It bothers me that we are getting a Han Solo standalone movie because I’d rather his history not be explained, like Yoda. The latest news of the directors being fired and replaced by Ron Howard makes me cringe. I thought the one saving grace of this Solo movie was the directors: Phil Lord and Chris Miller. They know how to do funny, and sometimes quirky, comedy. I thought this could be an interesting twist on a movie. You can look at Disney as either a Sith Lord or Jedi Master, but either way, they are holding the reins tightly on the new Star Wars franchise (sounds so weird to even call it a “franchise”) and I know what happened. Lord and Miller were probably too used to having creative freedom on the set to do what they want and Kathleen Kennedy needs to have the last word. And last sentence. And last paragraph.

While I appreciate that in some instances and I understand the delicate line Disney is walking, I disagree completely with a Han Solo movie. Therefore, if you are going to make a movie that I have yet to hear any fans be excited about (if any of you are out there – please pipe up!), let’s have it be creative. Let’s have it be different. If it’s a flop, then oh well. It’s not like a flop is going to stop Disney from churning out more Star Wars movies. They’ll still make money. Ron Howard is as different of a director as you’re going to get.

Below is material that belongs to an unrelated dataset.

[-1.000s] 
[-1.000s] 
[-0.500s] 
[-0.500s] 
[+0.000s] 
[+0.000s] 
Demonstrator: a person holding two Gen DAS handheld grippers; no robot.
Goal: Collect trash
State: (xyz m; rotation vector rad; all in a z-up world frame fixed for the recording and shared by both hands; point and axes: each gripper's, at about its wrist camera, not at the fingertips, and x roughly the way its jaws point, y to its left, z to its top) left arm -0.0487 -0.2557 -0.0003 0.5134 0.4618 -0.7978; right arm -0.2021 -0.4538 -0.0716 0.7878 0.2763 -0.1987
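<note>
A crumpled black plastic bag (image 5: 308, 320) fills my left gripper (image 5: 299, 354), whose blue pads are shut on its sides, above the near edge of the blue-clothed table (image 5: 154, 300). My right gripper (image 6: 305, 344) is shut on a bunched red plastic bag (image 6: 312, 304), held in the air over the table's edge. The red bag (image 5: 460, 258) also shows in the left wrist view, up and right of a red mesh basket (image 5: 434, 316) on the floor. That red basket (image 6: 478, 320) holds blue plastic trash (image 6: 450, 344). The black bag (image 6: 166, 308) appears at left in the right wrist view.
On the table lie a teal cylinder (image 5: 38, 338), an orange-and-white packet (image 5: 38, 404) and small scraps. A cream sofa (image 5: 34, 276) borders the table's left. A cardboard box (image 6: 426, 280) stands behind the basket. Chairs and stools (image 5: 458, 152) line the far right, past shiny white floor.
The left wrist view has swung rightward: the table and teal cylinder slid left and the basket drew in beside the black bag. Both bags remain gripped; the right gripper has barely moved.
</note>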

So where does this bring us with the Han Solo movie? Maybe I’ll be pleasantly surprised? I went in expecting to enjoy Rogue One but instead was really let down. Maybe if I go into the Solo movie expecting a horrible movie, I’ll enjoy it instead.

Or not.

I wish I could see the movie Lord and Miller were going to create. I’ll probably be forever wishing I saw it.

 

Over and out. MTFBWY on this summer weekend.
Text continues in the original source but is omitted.